Searching text in Django models

25 Feb 2021 9 minutes

The need to perform text searches is something that often pops up in web applications, so much so that there are many projects dedicated solely to solving this problem. In this post I will cover some approaches to perform text searches in your own Django app without resorting to database-specific functionality or external searching solutions. At the end of this post you’ll have a flexible search solution that can order search results by relevance.

Let’s assume that you have the following model that you want to allow users to search through:

class Product(models.Model):
    name = models.CharField(max_length=100)
    description = models.TextField()

Throughout this post we’ll be implementing our search function in a function named search which takes one string argument representing the search query. Ultimately this function will also sort the search results, but we’ll get to that later on.

def search(query):
    ...
    return products

Finally, we assume that this is the current products loaded in our database:

IDNameDescription
1FlourAdd sugar and you’ve got a cake
2Brown SugarWorld’s best brown sugar
3Icing SugarAlso known as frosting or powdered sugar
4Glucose LiquidClear sugar syrup
5CupcakeBecause usual sized cakes are too expensive

Disclaimer: I’m not a baker, so don’t take any baking advice from this post.
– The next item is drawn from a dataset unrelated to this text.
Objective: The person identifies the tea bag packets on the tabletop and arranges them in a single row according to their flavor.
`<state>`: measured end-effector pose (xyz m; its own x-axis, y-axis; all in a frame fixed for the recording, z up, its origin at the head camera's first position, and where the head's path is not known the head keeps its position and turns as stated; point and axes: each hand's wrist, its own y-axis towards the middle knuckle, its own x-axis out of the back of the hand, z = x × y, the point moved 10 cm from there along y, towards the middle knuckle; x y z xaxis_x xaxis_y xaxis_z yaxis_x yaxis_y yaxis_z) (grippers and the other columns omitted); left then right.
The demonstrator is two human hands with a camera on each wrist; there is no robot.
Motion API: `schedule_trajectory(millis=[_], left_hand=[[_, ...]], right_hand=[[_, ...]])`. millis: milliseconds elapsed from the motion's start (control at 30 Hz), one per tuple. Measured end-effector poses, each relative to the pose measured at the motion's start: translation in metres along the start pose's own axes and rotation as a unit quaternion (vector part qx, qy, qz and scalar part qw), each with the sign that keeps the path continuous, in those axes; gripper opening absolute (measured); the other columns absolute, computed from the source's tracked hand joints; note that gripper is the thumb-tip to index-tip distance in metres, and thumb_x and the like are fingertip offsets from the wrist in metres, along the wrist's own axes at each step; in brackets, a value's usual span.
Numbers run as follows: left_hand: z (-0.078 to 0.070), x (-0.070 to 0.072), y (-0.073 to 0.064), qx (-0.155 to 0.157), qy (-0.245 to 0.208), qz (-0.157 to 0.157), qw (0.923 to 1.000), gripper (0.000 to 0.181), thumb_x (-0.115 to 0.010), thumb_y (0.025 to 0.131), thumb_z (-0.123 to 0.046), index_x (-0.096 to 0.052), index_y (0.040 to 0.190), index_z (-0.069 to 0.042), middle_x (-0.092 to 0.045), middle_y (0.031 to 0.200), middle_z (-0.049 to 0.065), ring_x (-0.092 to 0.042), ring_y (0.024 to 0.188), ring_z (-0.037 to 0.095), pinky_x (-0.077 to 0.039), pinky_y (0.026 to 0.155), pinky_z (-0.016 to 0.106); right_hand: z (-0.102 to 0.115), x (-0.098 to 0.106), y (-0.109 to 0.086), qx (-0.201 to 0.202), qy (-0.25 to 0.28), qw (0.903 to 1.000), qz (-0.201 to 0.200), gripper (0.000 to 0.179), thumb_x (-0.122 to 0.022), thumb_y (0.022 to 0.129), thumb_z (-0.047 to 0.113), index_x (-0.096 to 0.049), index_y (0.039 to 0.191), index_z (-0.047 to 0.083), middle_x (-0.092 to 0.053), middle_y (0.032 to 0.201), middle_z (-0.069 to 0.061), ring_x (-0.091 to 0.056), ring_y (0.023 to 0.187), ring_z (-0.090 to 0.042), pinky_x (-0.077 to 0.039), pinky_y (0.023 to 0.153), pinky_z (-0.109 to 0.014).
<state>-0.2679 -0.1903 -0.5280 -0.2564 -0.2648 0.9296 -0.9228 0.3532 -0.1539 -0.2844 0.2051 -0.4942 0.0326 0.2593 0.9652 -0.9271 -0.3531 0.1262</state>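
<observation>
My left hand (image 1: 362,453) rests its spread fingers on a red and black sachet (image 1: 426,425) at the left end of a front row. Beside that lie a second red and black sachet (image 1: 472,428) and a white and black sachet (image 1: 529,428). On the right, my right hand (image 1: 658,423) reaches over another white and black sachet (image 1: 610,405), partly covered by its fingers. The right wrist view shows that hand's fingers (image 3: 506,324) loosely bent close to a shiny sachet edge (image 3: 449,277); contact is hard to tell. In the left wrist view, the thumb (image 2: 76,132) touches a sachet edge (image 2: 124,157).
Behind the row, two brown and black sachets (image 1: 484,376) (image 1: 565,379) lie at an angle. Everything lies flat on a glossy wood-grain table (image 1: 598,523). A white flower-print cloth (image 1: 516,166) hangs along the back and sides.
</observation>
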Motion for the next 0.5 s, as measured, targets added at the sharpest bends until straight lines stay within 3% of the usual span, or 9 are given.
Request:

Approach 1: Just plain __icontains

This is the easiest approach, and works fine when you’re searching very specific single-word terms (e.g. part numbers, barcodes, etc.). The search function might look something like this:

def search(query):
    return Product.objects.filter(
        Q(name__icontains=query) | Q(description__icontains=query)
    )

This approach however quickly falls apart when using multi-term searches or any deviations from the original text. For instance “sugar brown” will return no results. This filter will also not scale well when there are millions of records to search through, so we’ll need to do better than this.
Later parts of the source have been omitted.